WHAT YOU NEED TO DO -> Could the lines from the start of the data through the line with "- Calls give" be set down exactly, with no pictures among them?

DATASET EXTRACT ->
BEGIN

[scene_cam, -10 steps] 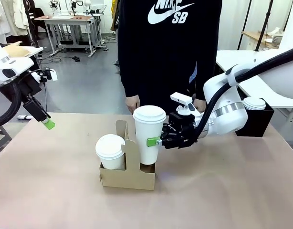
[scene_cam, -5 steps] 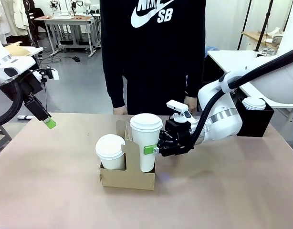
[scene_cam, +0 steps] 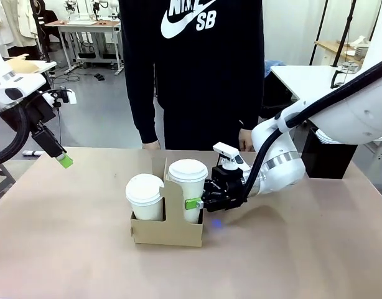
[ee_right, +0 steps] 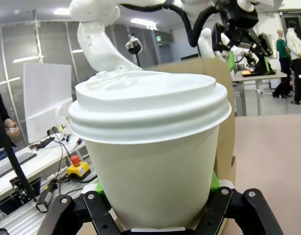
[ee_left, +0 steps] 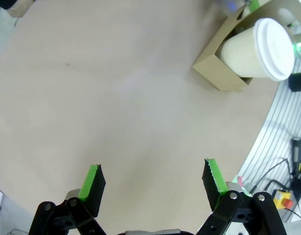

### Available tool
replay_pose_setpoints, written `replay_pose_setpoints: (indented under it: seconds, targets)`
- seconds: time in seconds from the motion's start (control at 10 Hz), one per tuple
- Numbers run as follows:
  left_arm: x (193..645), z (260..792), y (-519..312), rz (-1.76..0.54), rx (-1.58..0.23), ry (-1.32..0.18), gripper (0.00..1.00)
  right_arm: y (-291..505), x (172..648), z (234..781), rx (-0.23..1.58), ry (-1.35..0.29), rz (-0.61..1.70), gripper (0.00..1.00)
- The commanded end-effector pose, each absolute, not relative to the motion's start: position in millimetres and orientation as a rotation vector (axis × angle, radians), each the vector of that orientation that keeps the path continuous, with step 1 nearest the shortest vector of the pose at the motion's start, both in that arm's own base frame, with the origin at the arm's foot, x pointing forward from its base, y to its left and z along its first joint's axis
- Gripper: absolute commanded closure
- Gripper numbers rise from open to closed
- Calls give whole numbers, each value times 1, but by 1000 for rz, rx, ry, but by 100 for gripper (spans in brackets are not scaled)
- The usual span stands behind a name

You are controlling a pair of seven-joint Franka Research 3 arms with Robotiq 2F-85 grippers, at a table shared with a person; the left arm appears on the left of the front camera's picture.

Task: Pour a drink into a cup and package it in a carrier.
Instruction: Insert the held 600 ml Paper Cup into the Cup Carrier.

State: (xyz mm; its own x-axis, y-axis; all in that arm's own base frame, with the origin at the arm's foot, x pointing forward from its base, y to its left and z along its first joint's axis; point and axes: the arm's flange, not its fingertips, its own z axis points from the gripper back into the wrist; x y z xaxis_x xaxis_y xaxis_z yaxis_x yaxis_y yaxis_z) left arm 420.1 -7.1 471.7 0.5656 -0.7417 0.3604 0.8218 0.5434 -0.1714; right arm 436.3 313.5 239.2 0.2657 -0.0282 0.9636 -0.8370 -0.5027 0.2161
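Right tool clamped on the lidded cup, pads on both sides of its lower wall. Cup upright between the fingers, sunk in the carrier hole nearest the tool, handle tab just beyond it. Second lidded cup in the far hole, past the tab. Left tool jaws wide apart, holding nothing, over bare surface, carrier well ahead of its fingertips.

The carrier sits mid-table with one cup in its right hole, a second cup in its left, the person behind.
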Motion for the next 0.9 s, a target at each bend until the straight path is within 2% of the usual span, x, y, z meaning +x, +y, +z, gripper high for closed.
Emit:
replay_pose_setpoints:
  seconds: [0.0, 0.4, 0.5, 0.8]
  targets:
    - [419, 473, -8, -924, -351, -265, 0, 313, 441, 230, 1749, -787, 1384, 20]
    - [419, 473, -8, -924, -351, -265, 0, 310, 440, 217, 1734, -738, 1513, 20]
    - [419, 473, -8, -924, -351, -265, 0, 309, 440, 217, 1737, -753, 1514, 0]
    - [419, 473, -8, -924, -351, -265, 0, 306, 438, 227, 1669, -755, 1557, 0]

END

WRITTEN ANSWER ->
[scene_cam, -10 steps] 
[scene_cam, -5 steps] 
[scene_cam, +0 steps] 
[ee_right, +0 steps] 
[ee_left, +0 steps] 

### Available tool
replay_pose_setpoints, written `replay_pose_setpoints: (indented under it: seconds, targets)`
- seconds: time in seconds from the motion's start (control at 10 Hz), one per tuple
- Numbers run as follows:
  left_arm: x (193..645), z (260..792), y (-519..312), rz (-1.76..0.54), rx (-1.58..0.23), ry (-1.32..0.18), gripper (0.00..1.00)
  right_arm: y (-291..505), x (172..648), z (234..781), rx (-0.23..1.58), ry (-1.35..0.29), rz (-0.61..1.70), gripper (0.00..1.00)
- The commanded end-effector pose, each absolute, not relative to the motion's start: position in millimetres and orientation as a rotation vector (axis × angle, radians), each the vector of that orientation that keeps the path continuous, with step 1 nearest the shortest vector of the pose at the motion's start, both in that arm's own base frame, with the origin at the arm's foot, x pointing forward from its base, y to its left and z along its first joint's axis
- Gripper: absolute commanded closure
- Gripper numbers rise from open to closed
- Calls give whole numbers, each value times 1, but by 1000 for rz, rx, ry, but by 100 for gripper (spans in brackets are not scaled)

The output above is complete as it stands.